Energy

US Needs As Much As $250B to Reach 2050 Geothermal Potential: DOE

The United States Department of Energy (DOE) estimates that the country needs to invest $225–250 billion to reach a potential 90 gigawatts (GW) of geothermal generation by 2050.

The figures are laid out in the DOE’s roadmap for next-generation geothermal power, the ninth installment of the Biden administration’s “Pathways to Commercial Liftoff” reports. The Liftoff reports, launched March 2023, outline how the public and private sectors achieve U.S. potential in alternative and renewable energy.

The latest report, “Pathways to Commercial Liftoff: Next-Generation Geothermal Power”, puts the lower end of the range of potential geothermal capacity at 88 GW and the upper end at 125 GW.

In the near term, or by 2030, the advanced geothermal Liftoff report envisions two to five GW of added capacity to achieve commercial liftoff, which would need an investment of $20–25 billion. Geothermal sources currently account for about four GW of US electricity generation, according to the DOE.

The DOE said the targets could be achieved by implementing oil and gas technologies that overcome the geographic limitations of conventional geothermal projects.

“‘Next-generation’ technologies have the potential to engineer effective geothermal resources in commonly found environments, vastly expanding resource availability and potential commercial adoption”, the report states. “Although a nascent industry, next-generation geothermal enjoys several starting advantages, including transferrable technology, supply chains, and workforces from the oil & gas sector, that will help it achieve rapid scale.

“Recent field-scale pilots already provide a compelling roadmap for cost reductions necessary to achieve widespread commercial adoption of next-generation geothermal power.

“If the industry can achieve a set of market conditions around cost, demonstrations, value, and community engagement, commercial liftoff is attainable as early as 2030”.

High upfront costs could be overcome through $5 billion in early development capital to showcase the viability of such technologies, according to the report.

On February 13 the DOE announced three projects for potential funding of up to $60 million in the first rollout of a financing program for the demonstration of the viability of advanced geothermal energy.

For the Enhanced Geothermal System Pilot Demonstrations grant offer, Chevron Corp. has been picked for a project in Sonoma County of California that will use innovative drilling and stimulation methods to derive energy near an existing geothermal field.
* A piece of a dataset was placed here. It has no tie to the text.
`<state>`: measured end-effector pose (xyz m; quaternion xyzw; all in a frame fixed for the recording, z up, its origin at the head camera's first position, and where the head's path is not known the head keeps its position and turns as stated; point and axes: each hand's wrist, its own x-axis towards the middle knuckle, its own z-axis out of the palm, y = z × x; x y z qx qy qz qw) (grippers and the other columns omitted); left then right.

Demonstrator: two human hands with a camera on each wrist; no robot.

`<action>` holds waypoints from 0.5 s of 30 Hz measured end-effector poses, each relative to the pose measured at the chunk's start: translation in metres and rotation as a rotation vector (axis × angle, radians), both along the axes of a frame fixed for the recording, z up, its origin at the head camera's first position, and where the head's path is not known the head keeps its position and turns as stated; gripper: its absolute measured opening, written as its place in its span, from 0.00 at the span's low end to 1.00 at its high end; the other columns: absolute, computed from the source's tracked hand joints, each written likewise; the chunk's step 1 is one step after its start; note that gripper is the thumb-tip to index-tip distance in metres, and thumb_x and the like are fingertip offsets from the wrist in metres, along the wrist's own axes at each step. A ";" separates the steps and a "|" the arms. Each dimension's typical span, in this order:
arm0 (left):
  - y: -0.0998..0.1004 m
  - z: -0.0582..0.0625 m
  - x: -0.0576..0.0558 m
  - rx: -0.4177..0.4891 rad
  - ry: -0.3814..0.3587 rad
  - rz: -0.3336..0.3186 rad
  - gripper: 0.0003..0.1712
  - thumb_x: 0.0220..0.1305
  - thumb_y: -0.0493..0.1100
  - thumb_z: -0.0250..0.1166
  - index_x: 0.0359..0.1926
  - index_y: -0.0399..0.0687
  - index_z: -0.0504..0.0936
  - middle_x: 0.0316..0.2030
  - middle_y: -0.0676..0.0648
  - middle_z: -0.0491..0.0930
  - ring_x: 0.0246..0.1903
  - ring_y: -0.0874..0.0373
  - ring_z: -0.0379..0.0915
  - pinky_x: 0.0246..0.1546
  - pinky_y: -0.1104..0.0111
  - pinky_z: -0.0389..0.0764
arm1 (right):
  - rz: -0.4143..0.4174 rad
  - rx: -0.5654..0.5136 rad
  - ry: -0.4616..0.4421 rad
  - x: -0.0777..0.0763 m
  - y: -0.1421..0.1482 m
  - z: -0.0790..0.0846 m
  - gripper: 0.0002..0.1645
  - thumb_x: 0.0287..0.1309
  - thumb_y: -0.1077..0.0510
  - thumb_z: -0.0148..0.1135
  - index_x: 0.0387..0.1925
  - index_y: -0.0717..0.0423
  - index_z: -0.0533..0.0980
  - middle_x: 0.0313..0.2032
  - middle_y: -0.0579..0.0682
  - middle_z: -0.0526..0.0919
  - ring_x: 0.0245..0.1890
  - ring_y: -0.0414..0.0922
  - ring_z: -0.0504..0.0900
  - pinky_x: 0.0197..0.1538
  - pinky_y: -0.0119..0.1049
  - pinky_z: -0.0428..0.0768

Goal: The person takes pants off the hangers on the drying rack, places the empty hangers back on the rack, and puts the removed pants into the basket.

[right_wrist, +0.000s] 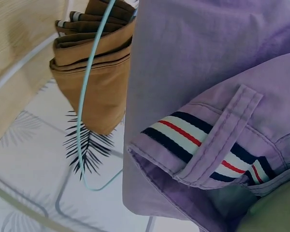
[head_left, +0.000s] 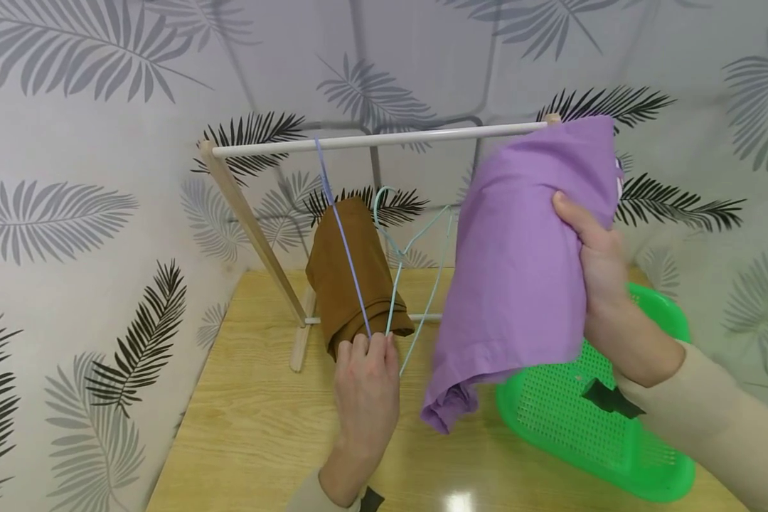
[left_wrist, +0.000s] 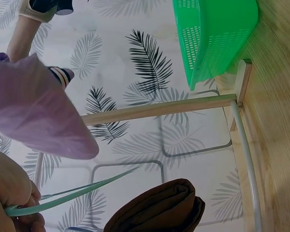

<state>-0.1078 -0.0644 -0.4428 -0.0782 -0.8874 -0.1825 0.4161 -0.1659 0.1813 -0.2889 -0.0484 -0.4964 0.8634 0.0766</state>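
Observation:
My left hand (head_left: 368,387) grips the lower end of a light teal wire hanger (head_left: 395,299), whose hook points up and away. My right hand (head_left: 604,270) holds a pair of purple trousers (head_left: 525,263) by its side, the thumb on the outer face and the other fingers hidden behind the cloth. In the right wrist view the trousers show a belt loop and a striped waistband (right_wrist: 179,135). Just beyond my left hand, a folded brown garment (head_left: 348,263) hangs on a blue hanger (head_left: 342,227) from the rack's rod.
A wooden rack with a white top rod (head_left: 384,141) stands at the back of the wooden table (head_left: 249,427). The green perforated basket (head_left: 678,320) sits at the right, partly behind my right arm. Leaf-patterned wall covering (head_left: 70,213) closes off the back and sides.

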 end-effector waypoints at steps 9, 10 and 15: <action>-0.001 0.001 0.001 0.010 -0.022 0.006 0.20 0.65 0.36 0.72 0.23 0.44 0.70 0.18 0.49 0.65 0.23 0.57 0.56 0.26 0.70 0.61 | -0.047 0.072 -0.070 0.014 0.024 -0.002 0.23 0.64 0.49 0.73 0.52 0.46 0.71 0.35 0.39 0.87 0.32 0.36 0.87 0.39 0.30 0.85; -0.001 0.001 0.001 0.010 -0.022 0.008 0.19 0.65 0.36 0.73 0.23 0.44 0.71 0.18 0.49 0.66 0.23 0.56 0.57 0.26 0.70 0.61 | -0.053 0.079 -0.071 0.015 0.026 -0.003 0.22 0.64 0.49 0.73 0.52 0.47 0.71 0.35 0.39 0.88 0.31 0.36 0.87 0.38 0.30 0.85; -0.001 0.001 0.001 0.009 -0.022 0.008 0.18 0.64 0.36 0.73 0.23 0.44 0.73 0.19 0.48 0.67 0.22 0.55 0.58 0.25 0.70 0.61 | -0.060 0.062 -0.052 0.017 0.037 -0.004 0.18 0.65 0.53 0.71 0.50 0.47 0.73 0.33 0.40 0.89 0.29 0.37 0.87 0.36 0.30 0.85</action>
Fervo Energy Co. has been chosen for a project within Utah’s Milford Renewable Energy Corridor and adjacent to the DOE’s Frontier Observatory for Research in Geothermal Energy laboratory that aims to produce at least 8.0 megawatts (MW) of power from each of three wells. In a work that “will help advance the science needed to operate in extreme heat conditions”, Mazama Energy hopes to build the first superhot EGS—with temperatures above 375 degrees Celsius (707 Fahrenheit)—on the western flank of Oregon’s Newberry Volcano.

Fervo published February 12 drilling results from its 400 MW project in Utah that it said “exceed the Department of Energy’s expectations for enhanced geothermal systems”. Of seven wells it drilled in the Cape Station project, Fervo achieved the fastest completion in 21 days, hailing the application of oil and gas drilling technology to geothermal energy.
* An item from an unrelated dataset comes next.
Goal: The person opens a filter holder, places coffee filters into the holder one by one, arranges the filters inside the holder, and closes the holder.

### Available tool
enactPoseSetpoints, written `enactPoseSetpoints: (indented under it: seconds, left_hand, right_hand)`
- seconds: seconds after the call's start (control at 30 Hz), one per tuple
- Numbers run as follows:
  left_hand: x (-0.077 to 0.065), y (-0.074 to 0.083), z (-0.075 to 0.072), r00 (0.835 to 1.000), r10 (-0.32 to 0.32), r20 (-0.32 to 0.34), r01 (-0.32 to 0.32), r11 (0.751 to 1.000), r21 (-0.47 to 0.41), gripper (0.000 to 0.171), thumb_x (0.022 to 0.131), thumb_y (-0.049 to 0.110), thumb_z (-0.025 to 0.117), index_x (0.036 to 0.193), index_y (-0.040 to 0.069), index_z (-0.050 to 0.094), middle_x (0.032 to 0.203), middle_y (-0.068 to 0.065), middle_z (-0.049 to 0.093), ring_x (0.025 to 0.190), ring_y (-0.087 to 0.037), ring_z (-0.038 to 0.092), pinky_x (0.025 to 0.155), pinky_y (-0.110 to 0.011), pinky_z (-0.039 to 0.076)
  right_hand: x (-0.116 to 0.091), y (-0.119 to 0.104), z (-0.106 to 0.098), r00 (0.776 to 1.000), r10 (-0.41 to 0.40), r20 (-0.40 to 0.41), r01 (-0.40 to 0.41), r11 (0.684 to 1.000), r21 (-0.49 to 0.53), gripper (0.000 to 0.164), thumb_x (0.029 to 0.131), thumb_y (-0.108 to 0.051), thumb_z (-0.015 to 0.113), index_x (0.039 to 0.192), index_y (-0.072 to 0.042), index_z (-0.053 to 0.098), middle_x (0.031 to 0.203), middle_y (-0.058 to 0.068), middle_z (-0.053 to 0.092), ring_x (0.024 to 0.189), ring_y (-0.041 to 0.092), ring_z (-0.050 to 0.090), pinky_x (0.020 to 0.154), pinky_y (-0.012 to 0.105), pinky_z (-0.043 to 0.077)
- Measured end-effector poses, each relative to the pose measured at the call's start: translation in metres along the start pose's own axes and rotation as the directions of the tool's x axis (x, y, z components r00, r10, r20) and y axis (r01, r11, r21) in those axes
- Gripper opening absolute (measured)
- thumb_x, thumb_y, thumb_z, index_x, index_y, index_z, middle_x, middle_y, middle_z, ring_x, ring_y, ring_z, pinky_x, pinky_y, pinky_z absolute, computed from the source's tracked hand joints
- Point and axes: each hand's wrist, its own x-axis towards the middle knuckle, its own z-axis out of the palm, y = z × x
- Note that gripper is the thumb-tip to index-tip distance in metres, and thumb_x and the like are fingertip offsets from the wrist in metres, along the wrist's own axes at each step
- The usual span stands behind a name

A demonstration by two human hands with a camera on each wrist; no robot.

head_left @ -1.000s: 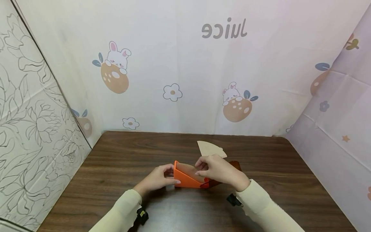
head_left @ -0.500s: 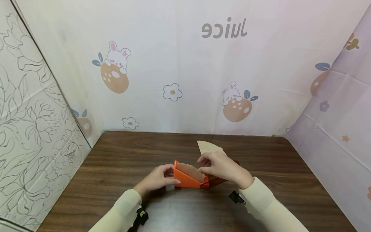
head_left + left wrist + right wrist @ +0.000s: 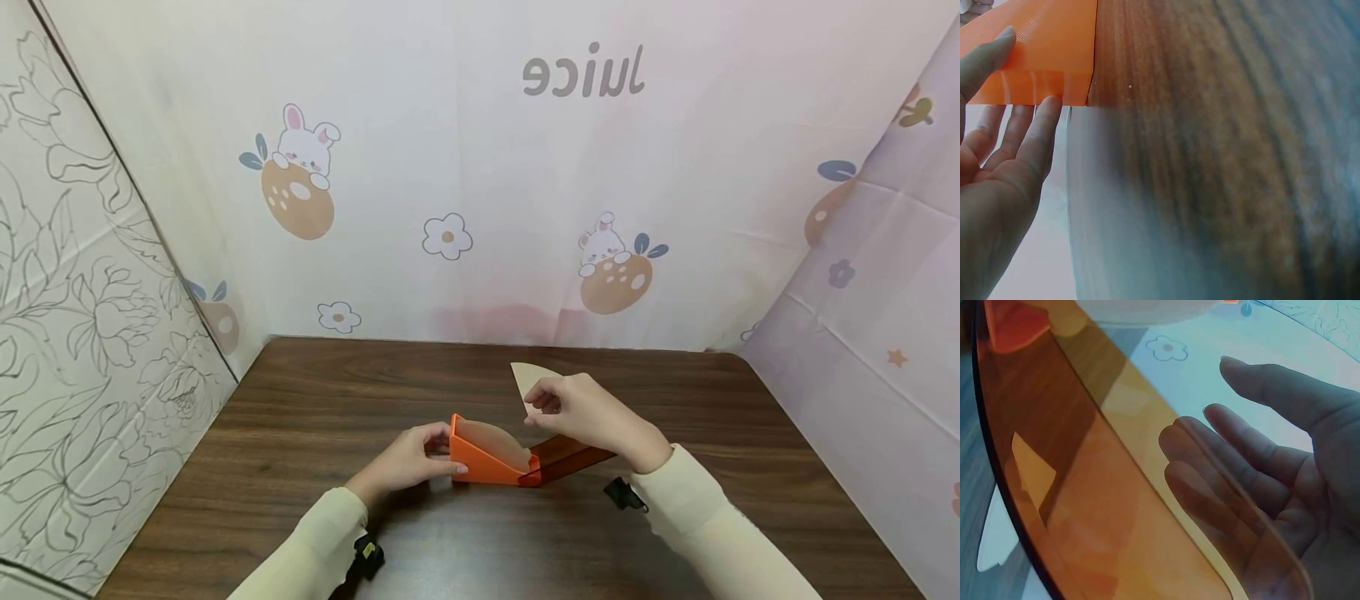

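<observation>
An orange coffee filter holder (image 3: 480,464) stands on the table with a stack of tan paper coffee filters (image 3: 489,437) inside it. My left hand (image 3: 408,461) grips the holder's left end, its thumb on the near side and fingertips against the end wall. Hinged at the holder's right end, a translucent brown lid (image 3: 573,460) is swung open to the right. Just above the lid is my right hand (image 3: 596,414), fingers loosely bent and holding nothing. In the right wrist view the lid (image 3: 1116,512) overlaps some of its fingers. Behind that hand lies a fan-shaped paper filter (image 3: 528,380), partly hidden.
The dark wood table (image 3: 337,383) reaches back to a patterned curtain (image 3: 510,167). A floral panel (image 3: 97,275) borders the left side, and another curtain (image 3: 862,333) the right. A small black wrist camera (image 3: 626,495) sits below the right sleeve.
My right hand has drawn away from the filters in the holder, moving right and slightly upward over the lid. The left hand and holder stay in place.
</observation>
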Motion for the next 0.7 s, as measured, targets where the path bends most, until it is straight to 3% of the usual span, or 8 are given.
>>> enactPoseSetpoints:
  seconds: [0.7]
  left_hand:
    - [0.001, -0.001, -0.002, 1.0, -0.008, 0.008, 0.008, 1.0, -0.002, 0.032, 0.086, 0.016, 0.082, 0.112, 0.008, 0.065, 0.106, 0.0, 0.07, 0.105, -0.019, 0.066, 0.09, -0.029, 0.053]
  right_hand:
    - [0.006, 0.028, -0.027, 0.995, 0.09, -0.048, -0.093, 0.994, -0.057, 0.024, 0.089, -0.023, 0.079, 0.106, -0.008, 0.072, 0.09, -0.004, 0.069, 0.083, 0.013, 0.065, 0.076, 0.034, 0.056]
“This increase in drilling efficiency has translated into significant cost reductions, with drilling costs across the first four horizontal wells at Cape falling from $9.4 million to $4.8 million per well”, Fervo said in a press release at the time.

Fervo and Google LLC last year put onstream the former’s first geothermal project under a partnership announced 2021 to generate electricity from next-gen geothermal technology. The project, which Google called the world’s first corporate agreement for next-gen geothermal power, provides electricity for Google’s data centers in Nevada.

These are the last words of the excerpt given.